= Gang Bing =

Chinese general and eunuch

Gang Bing (刚炳 (剛炳, Gāng Bǐng, Kang Ping), sometimes written as 刚秉/剛秉 Gāng Bǐng, also known as 刚铁/剛鐵 Gāng Tiě) was a Chinese general and eunuch who served under the Yongle Emperor of the Ming dynasty.

==Self-castration==
Gang Bing is most notable for his act of self-castration as a display of loyalty to his emperor. He served under the Yongle Emperor, the third emperor of the Ming dynasty who ruled over China from 1402 to 1424. Historical accounts describe Gang Bing as the emperor's favorite general. Because of this, the Yongle Emperor placed Gang Bing in charge of the palace in Beijing while he left for a hunting expedition.

At this point political intrigue within the walls of the Forbidden City forced Gang Bing to make a drastic choice. The Yongle Emperor possessed a large harem of concubines; sexual contact with a concubine by anyone other than the emperor was a severe offense. Fearing that rivals within the palace may accuse him of sexual improprieties with one of the 73 imperial concubines, Gang Bing decided to execute a plan of terrible self-infliction the night before the emperor left for his trip: he severed his own penis and testicles with a knife. The general then placed his severed organs into a bag under the saddle of the emperor's horse.
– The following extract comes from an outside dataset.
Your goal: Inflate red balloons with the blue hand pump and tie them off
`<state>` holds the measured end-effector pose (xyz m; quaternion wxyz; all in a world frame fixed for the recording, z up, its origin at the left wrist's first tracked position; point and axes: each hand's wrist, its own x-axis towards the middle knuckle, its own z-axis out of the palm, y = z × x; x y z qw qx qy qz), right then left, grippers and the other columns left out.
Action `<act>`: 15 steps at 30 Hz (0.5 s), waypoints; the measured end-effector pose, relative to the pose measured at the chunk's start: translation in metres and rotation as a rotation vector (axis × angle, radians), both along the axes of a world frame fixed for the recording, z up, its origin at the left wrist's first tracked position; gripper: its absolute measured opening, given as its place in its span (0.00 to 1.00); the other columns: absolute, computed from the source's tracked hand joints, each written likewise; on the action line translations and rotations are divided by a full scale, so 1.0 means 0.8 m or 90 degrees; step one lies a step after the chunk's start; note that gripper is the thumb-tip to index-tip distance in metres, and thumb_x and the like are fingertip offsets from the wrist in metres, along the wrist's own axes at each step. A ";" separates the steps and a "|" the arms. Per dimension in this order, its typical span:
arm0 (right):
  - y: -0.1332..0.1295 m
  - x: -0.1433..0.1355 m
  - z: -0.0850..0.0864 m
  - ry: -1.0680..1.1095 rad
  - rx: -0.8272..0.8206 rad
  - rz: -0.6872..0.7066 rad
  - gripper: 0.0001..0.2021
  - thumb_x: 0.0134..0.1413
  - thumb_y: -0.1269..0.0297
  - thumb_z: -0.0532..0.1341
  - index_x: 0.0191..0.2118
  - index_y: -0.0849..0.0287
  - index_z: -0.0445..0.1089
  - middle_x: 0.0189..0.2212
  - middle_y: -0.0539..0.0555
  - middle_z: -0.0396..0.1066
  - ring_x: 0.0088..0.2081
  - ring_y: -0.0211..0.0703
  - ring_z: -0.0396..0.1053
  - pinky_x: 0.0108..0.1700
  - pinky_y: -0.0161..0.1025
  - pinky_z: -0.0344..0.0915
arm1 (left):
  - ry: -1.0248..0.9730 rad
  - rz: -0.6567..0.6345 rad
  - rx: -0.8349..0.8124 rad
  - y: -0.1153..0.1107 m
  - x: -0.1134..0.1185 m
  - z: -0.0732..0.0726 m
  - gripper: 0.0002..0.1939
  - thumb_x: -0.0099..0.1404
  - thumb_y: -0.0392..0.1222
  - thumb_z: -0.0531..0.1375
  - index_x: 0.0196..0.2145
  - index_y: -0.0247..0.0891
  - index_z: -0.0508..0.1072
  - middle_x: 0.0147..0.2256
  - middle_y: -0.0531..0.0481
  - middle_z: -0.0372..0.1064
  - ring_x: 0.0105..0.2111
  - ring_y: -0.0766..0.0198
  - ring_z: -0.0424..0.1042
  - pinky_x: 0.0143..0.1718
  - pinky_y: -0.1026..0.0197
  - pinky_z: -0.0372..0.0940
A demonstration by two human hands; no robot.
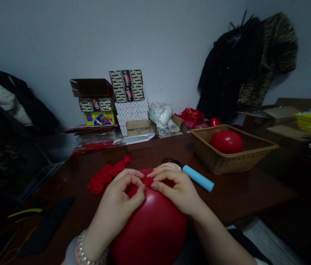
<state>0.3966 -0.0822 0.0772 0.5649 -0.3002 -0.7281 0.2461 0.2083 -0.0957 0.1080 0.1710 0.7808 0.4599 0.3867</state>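
A large inflated red balloon (155, 224) fills the space in front of me at the near table edge, its neck upward. My left hand (122, 195) is closed in a pinch at the balloon's neck, thumb against the fingers. From the other side, my right hand (174, 186) pinches the red neck as well. A thin light strand shows between the fingertips; its kind is too small to tell. To the left of my left hand lies a pile of uninflated red balloons (104, 178). Beyond my right hand rests a light-blue cylinder (198, 178), with something dark at its far end.
A wicker basket (232, 165) holding another inflated red balloon (226, 142) stands at the right. Patterned boxes (131, 110), a plastic bag (161, 114) and red wrapped items (191, 117) line the wall. A dark flat object (49, 224) lies at the left.
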 end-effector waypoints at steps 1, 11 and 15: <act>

As predicted, when the Yongle Emperor returned from his hunt, one of the emperor's ministers reported that Gang Bing had had inappropriate relations within the imperial harem. When accused of misconduct, Gang Bing instructed that the emperor's saddle be retrieved and requested that the emperor reach inside the bag under the saddle. Inside the bag, the emperor found Gang Bing's shriveled, blackened genitalia. Deeply impressed, the Yongle Emperor elevated Gang Bing to the rank of chief eunuch, a politically powerful position within the palace; gave him numerous gifts; and proclaimed him holy.

==Memorial==
After Gang Bing's death around 1411, the Yongle Emperor had his general and chief eunuch deified as the Patron Saint of Eunuchs. In addition, the emperor assigned a plot of land on the outskirts of Beijing as a cemetery for eunuchs and built an ancestral hall in Gang Bing's honor. In 1530, the ancestral hall was expanded and renamed The Ancestral Hall of the Exalted Brave and Loyal (Huguo Baozhong Si), but the temple was popularly known as the "Eunuch’s Temple". In the early 20th century, the hall was still in use by eunuchs and the temple grounds contained courts and halls. In 1950, after the Communist takeover of China, the Eunuch's Temple was renamed Beijing Municipal Cemetery for Revolutionaries and in 1970 was again renamed Babaoshan National Cemetery for Revolutionaries, the name it bears today.